Re: [XHR2] Avoiding charset dependencies on user settings from Henri Sivonen on 2011-09-28 (public-webapps@w3.org from July to September 2011)

From: Henri Sivonen <hsivonen@iki.fi>
Date: Wed, 28 Sep 2011 12:54:44 +0300
To: public-webapps@w3.org
Message-ID: <CAJQvAucWdTJCPWRTiUfagunmuLiQpy6Qcfbd4S0VL9vQQUhebg@mail.gmail.com>

On Wed, Sep 28, 2011 at 4:16 AM, Jonas Sicking <jonas@sicking.cc> wrote:
> So it sounds like your argument is that we should do <meta> prescan
> because we can do it without breaking any new ground. Not because it's
> better or was inherently safer before webkit tried it out.
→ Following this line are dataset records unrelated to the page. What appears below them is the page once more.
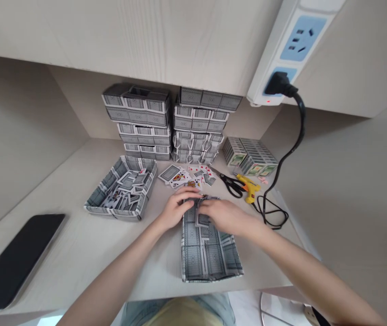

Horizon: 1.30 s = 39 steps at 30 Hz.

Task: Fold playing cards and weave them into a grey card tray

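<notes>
Handwork is concentrated at the far end of the card-built tray (193, 260), which sits at lower centre of the frame. Left hand (177, 209) is loosely curled at the far left corner, thumb toward the inside; whether it grips the wall or merely rests there cannot be told. Right hand (225, 217) reaches in over the right wall, fingers bunched and nearly closed beside a card piece (202, 221); a firm hold on that piece cannot be confirmed, the fingertips being partly hidden.

Recommended practice, in this inspector's judgement: brace the corner with the left hand so that the tray does not skid or twist; seat the piece square to the neighbouring cards before pressing; press evenly with the fingertips, since folded card is likely to crease or spring back under a sharp push. Avoid leaning the right wrist on the side wall, which may bow. The glue gun (251, 188), right of centre, calls for care around its nozzle should it be hot.

Condition of tray: long, rectangular, open-topped; grey patterned card backs face inward. White card edges form a pale seam lengthwise along the floor. Right wall flares outward; rim is slightly uneven. Far end is largely obscured by the hands.
</notes>
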Each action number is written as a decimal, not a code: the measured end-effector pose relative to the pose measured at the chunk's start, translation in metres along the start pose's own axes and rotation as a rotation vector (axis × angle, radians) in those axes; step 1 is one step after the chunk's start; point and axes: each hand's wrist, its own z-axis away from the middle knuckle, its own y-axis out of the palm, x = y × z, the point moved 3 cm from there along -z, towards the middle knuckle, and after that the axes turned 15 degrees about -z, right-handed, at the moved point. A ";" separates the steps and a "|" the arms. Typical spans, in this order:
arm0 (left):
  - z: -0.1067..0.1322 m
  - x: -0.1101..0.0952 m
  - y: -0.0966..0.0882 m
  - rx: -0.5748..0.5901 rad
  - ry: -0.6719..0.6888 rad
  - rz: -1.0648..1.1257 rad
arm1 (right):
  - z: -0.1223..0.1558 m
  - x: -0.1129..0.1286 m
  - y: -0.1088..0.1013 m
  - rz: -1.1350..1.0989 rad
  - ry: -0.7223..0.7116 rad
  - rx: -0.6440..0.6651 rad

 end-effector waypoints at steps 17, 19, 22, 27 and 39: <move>0.001 0.010 -0.011 -0.031 -0.095 -0.093 | 0.000 0.001 -0.027 -0.233 -0.095 -0.166; 0.001 0.010 -0.012 -0.027 -0.108 -0.088 | 0.005 -0.010 -0.038 -0.376 -0.013 -0.266; 0.000 0.009 -0.014 -0.020 -0.138 -0.094 | 0.010 -0.028 -0.046 -0.683 0.123 -0.376; -0.001 0.005 -0.017 -0.007 -0.134 -0.097 | 0.007 -0.050 -0.049 -0.756 0.207 -0.519; -0.001 0.005 -0.017 -0.008 -0.121 -0.097 | 0.000 -0.056 -0.046 -0.620 0.151 -0.577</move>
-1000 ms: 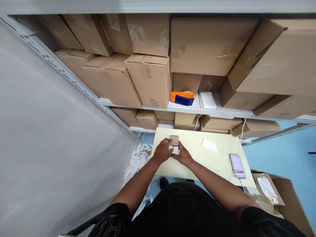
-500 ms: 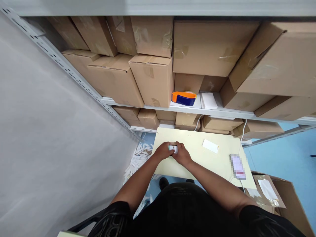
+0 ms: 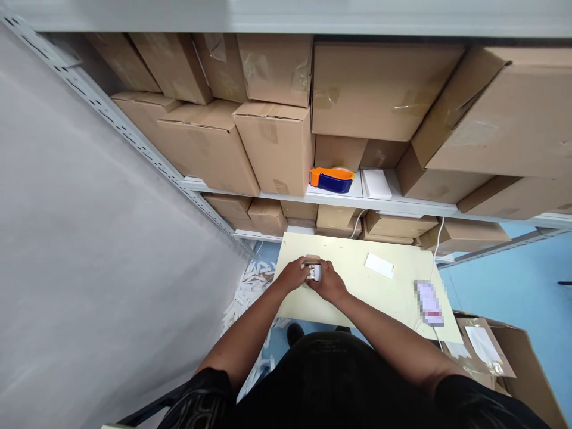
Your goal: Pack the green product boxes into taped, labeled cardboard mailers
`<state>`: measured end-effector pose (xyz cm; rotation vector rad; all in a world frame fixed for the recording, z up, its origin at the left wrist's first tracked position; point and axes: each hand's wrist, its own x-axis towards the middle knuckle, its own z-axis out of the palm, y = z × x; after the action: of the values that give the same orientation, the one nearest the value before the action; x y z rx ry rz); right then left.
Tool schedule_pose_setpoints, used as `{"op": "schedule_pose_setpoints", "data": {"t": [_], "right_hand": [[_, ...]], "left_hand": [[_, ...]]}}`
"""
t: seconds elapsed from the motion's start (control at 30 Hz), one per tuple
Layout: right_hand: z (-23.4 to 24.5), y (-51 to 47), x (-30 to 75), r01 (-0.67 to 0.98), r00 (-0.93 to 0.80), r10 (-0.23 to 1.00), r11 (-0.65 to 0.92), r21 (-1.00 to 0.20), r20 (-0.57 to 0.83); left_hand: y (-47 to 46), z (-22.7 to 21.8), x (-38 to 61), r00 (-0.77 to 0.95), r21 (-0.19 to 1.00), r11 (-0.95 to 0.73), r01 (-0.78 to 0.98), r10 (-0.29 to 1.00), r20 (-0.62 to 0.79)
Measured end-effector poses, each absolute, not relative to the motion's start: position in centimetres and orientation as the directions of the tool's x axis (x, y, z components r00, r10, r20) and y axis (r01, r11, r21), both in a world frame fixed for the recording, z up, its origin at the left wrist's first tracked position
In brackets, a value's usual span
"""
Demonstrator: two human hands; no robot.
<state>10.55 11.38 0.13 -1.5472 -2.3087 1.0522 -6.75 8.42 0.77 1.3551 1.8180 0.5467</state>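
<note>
Both hands meet over the left part of a pale yellow table (image 3: 348, 298). Between them is a small open carton (image 3: 313, 258) with a brown flap at its far side, and a small white item (image 3: 317, 272) shows in it. My left hand (image 3: 292, 275) grips the carton from the left, fingers curled in at its edge. On the other side, my right hand (image 3: 330, 283) closes around the right edge, against the white item. Fingers cover much of both, so the item's exact kind cannot be made out.
A flat white box (image 3: 379, 266) and a blurred-out phone (image 3: 429, 302) with a cable lie on the table. Shelves of cardboard boxes (image 3: 272, 140) rise behind; an orange-and-blue tape dispenser (image 3: 331, 179) sits there. White scraps (image 3: 250, 292) cover the floor at left; an open carton (image 3: 522, 357) stands at right.
The fingers have shifted at the carton; the left thumb has drawn back leftward and the white item looks turned, nearer my right hand. The view has moved slightly.
</note>
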Motion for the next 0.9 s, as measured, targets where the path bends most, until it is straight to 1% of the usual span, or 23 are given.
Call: {"op": "schedule_pose_setpoints", "data": {"t": [0.07, 0.13, 0.17, 0.23, 0.27, 0.3, 0.37, 0.43, 0.5, 0.6, 0.7, 0.77, 0.83, 0.9], "right_hand": [[0.1, 11.7, 10.4, 0.755, -0.425, 0.870, 0.188, -0.629, -0.250], [-0.1, 12.0, 10.6, 0.753, -0.419, 0.873, 0.181, -0.632, -0.249], [-0.4, 12.2, 10.8, 0.743, -0.424, 0.873, 0.185, -0.643, -0.240], [-1.1, 12.4, 11.4, 0.701, -0.441, 0.872, 0.187, -0.689, -0.212], [-1.6, 12.6, 11.8, 0.668, -0.451, 0.868, 0.174, -0.723, -0.207], [-2.1, 12.8, 12.3, 0.633, -0.457, 0.862, 0.142, -0.761, -0.219], [-3.1, 13.0, 13.4, 0.564, -0.459, 0.840, 0.025, -0.825, -0.288], [-3.9, 13.1, 14.2, 0.503, -0.464, 0.813, -0.086, -0.860, -0.352], [-4.6, 13.1, 14.6, 0.467, -0.487, 0.794, -0.115, -0.877, -0.363], [-5.0, 12.7, 14.3, 0.481, -0.546, 0.769, -0.039, -0.876, -0.334], [-4.9, 12.4, 13.6, 0.533, -0.573, 0.771, 0.092, -0.841, -0.279], [-4.6, 12.5, 13.1, 0.566, -0.577, 0.777, 0.160, -0.809, -0.250], [-4.2, 12.7, 12.7, 0.600, -0.573, 0.778, 0.186, -0.778, -0.256], [-3.8, 13.0, 12.4, 0.645, -0.563, 0.773, 0.190, -0.740, -0.293]], "left_hand": [[7.7, 0.2, -7.1, -0.143, 0.764, 0.399, 0.507, 0.913, -0.382], [6.8, -0.5, -7.2, -0.213, 0.768, 0.415, 0.489, 0.910, -0.356], [6.4, -0.8, -7.1, -0.263, 0.762, 0.394, 0.514, 0.918, -0.298], [5.6, -1.1, -6.7, -0.317, 0.719, 0.300, 0.627, 0.941, -0.116], [5.4, -1.1, -6.5, -0.294, 0.680, 0.235, 0.695, 0.955, -0.030], [5.3, -0.8, -6.2, -0.235, 0.636, 0.164, 0.754, 0.972, 0.028], [5.4, -0.1, -5.7, -0.088, 0.569, 0.041, 0.821, 0.995, 0.055], [5.9, 0.9, -5.1, -0.014, 0.539, 0.002, 0.842, 1.000, 0.018], [6.5, 1.7, -4.4, -0.048, 0.505, 0.067, 0.861, 0.998, -0.052], [7.4, 2.5, -3.2, -0.157, 0.420, 0.234, 0.877, 0.965, -0.210], [8.4, 2.9, -2.2, -0.226, 0.331, 0.328, 0.885, 0.923, -0.311], [9.0, 3.1, -1.8, -0.267, 0.294, 0.376, 0.879, 0.898, -0.350], [9.4, 3.2, -1.7, -0.298, 0.286, 0.413, 0.865, 0.880, -0.371], [9.5, 3.4, -1.8, -0.290, 0.298, 0.396, 0.868, 0.893, -0.344]]}}
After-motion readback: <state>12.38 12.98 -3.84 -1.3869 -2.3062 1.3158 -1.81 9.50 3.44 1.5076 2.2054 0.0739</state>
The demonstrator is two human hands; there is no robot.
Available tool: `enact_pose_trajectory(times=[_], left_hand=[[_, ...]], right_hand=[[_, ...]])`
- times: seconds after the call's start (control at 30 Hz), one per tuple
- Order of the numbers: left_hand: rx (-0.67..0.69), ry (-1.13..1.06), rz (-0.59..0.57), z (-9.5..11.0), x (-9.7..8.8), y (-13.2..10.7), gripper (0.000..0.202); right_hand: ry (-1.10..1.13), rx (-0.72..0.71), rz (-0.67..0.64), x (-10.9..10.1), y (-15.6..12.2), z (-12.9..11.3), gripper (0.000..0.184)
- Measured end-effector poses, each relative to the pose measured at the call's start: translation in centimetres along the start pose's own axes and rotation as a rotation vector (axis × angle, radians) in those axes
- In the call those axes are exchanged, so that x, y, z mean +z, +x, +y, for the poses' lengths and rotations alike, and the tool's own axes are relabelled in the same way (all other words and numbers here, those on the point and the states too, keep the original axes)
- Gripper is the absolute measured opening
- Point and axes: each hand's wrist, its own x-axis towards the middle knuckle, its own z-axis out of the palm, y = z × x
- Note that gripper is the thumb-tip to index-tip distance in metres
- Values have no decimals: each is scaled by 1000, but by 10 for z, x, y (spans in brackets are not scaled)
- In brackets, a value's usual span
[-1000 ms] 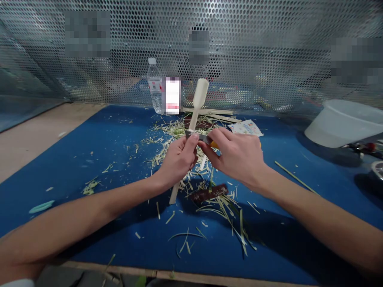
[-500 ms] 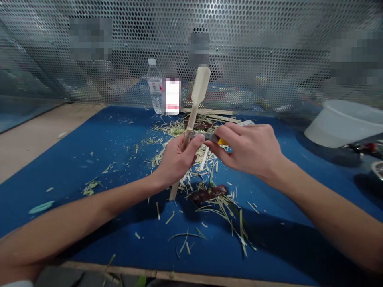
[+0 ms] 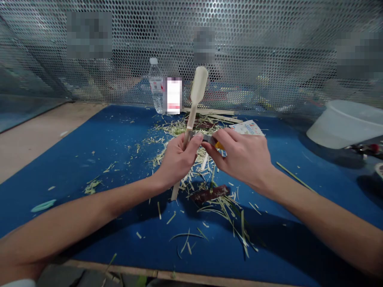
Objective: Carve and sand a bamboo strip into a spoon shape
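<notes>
My left hand (image 3: 178, 161) is closed around the narrow shaft of a pale carved paddle-shaped strip (image 3: 199, 84), which looks like bamboo or wood. Its broad end points up and away, and its thin tail comes out below my palm. In my right hand (image 3: 243, 153) is a knife (image 3: 208, 139) with a grey blade and a bit of yellow handle showing. The blade lies against the shaft, and my left thumb presses on it. My right fingers hide most of the handle. Thin pale shavings (image 3: 167, 127) lie beneath both hands.
A water bottle (image 3: 155, 87) and a lit phone (image 3: 173, 95) stand before the perforated metal screen (image 3: 134, 36). A white tub (image 3: 341, 123) is at right. A dark reddish-brown piece (image 3: 209, 194) lies on the blue mat (image 3: 119, 227), and a printed packet (image 3: 247, 127) sits behind my right hand.
My right hand has shifted slightly left and down with the knife, showing more of the printed packet. The strip stays in my left hand at nearly the same angle.
</notes>
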Motion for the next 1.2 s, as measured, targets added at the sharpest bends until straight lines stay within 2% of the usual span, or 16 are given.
enact_pose_trajectory(times=[0.37, 0.63, 0.8, 0.97, 1.07, 1.2], left_hand=[[-17, 63, 65, -3, 2, 0, 33], [-45, 64, 107, -4, 4, 2, 41], [-65, 30, 76, -4, 3, 3, 42], [-125, -121, -12, 0, -3, 4, 43], [-150, -245, -72, 1, -6, 6, 42], [-170, -283, -116, 0, -8, 8, 32]], right_hand=[[38, 43, -12, 6, -2, -4, 41], [55, 110, -109, 5, 1, -5, 45], [137, 138, -118, 8, 3, -1, 44], [358, 151, -93, 23, 1, 14, 34], [627, 212, -91, 36, -2, 22, 26], [1028, 337, -132, 60, -11, 23, 33]])
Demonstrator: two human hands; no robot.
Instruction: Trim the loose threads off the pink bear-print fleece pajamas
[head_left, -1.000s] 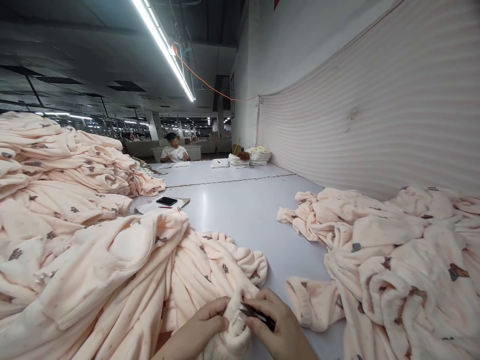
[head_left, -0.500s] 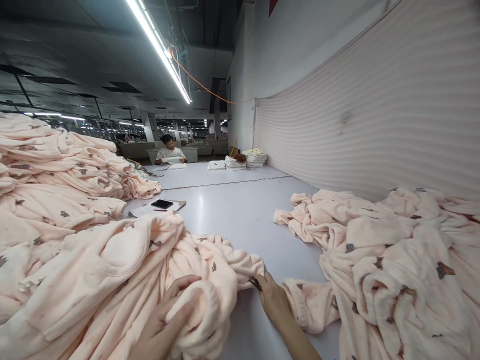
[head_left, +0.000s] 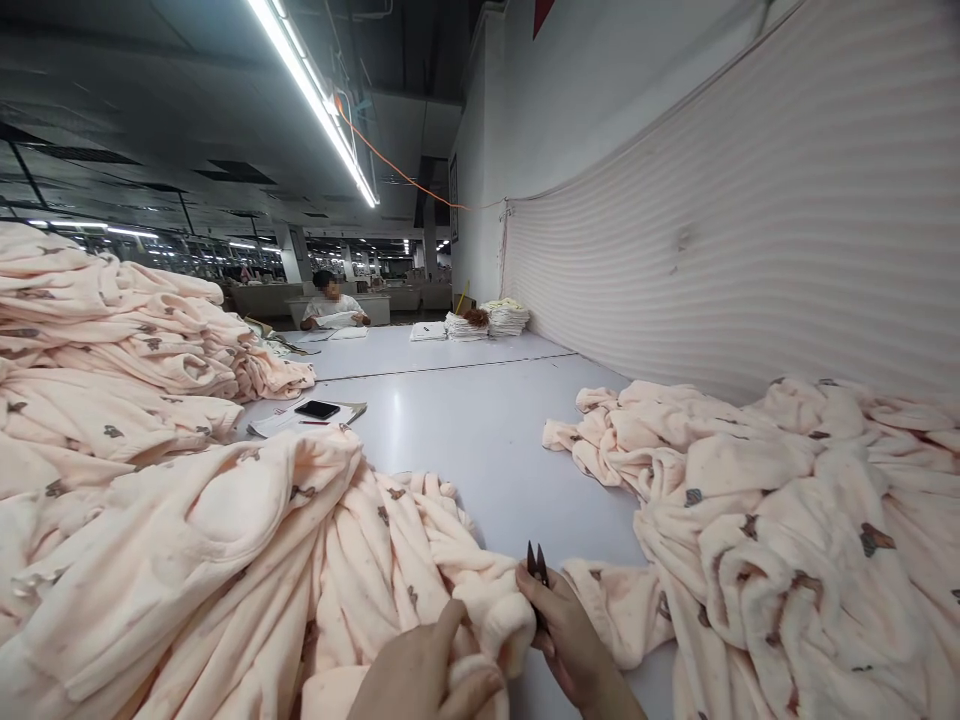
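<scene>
Pale pink fleece with a small brown print bunches up before me, and one end of it, a rolled cuff (head_left: 511,622), lies between my hands. My left hand (head_left: 424,665) is closed on the fleece just left of that cuff, its thumb and forefinger over the fabric. In my right hand (head_left: 570,635) is a pair of dark thread snips (head_left: 537,562), its two pointed blades upward and slightly apart. The right fingers are close against the cuff's edge; whether they also pinch it is hard to see.
A large heap of pink fleece garments (head_left: 135,340) rises at left, another pile (head_left: 787,520) at right. On the white table (head_left: 465,430) lie papers with a phone (head_left: 317,409). Farther back are folded white stacks (head_left: 506,317) and a seated person (head_left: 334,300). Striped fabric (head_left: 735,210) hangs along the right.
My left hand has moved right along the fleece to near the cuff. The snips in my right hand have turned, blades now pointing up, and the cuff has come lower and nearer me.
</scene>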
The outcome I am suggesting is that character encoding determination
for text/html in XHR should be:
 1) HTTP charset
 2) BOM
 3) <meta> prescan
 4) UTF-8

My rationale is:
 * Restarting the parser sucks. Full heuristic detection and
non-prescan <meta> require restarting.
 * Supporting HTTP charset, BOM and <meta> prescan means supporting
all the cases where the author is declaring the encoding in a
conforming way.
 * Supporting <meta> prescan even for responseText is safe to the
extent content is not already broken in WebKit.
 * Not doing even heuristic detection on the first 1024 bytes allows
us to avoid one of the unpredictability and
non-interoperability-inducing legacy flaws that encumber HTML when
loading it into a browsing context.
 * Using a clamped last resort encoding instead of a user setting or
locale-dependent encoding allows us to avoid one of the
unpredictability and non-interoperability-inducing legacy flaws that
encumber HTML when loading it into a browsing context.
 * Using UTF-8 as opposed to Windows-1252 or a user setting or
locale-dependent encoding as the last resort encoding allows the same
encoding to be used in the responseXML and responseText cases without
breaking existing responseText usage that expects UTF-8 (UTF-8 is the
responseText default in Gecko).

What outcome do you suggest and why? It seems you aren't suggesting
doing stuff that involves a parser restart? Are you just arguing
against UTF-8 as the last resort?

> And in any case, it's easy to figure out where the
> data was loaded from after the fact, so debugging doesn't seem any
> harder.

If that counts as "not harder", I concede this point.

-- 
Henri Sivonen
hsivonen@iki.fi
http://hsivonen.iki.fi/

Received on Wednesday, 28 September 2011 09:55:13 UTC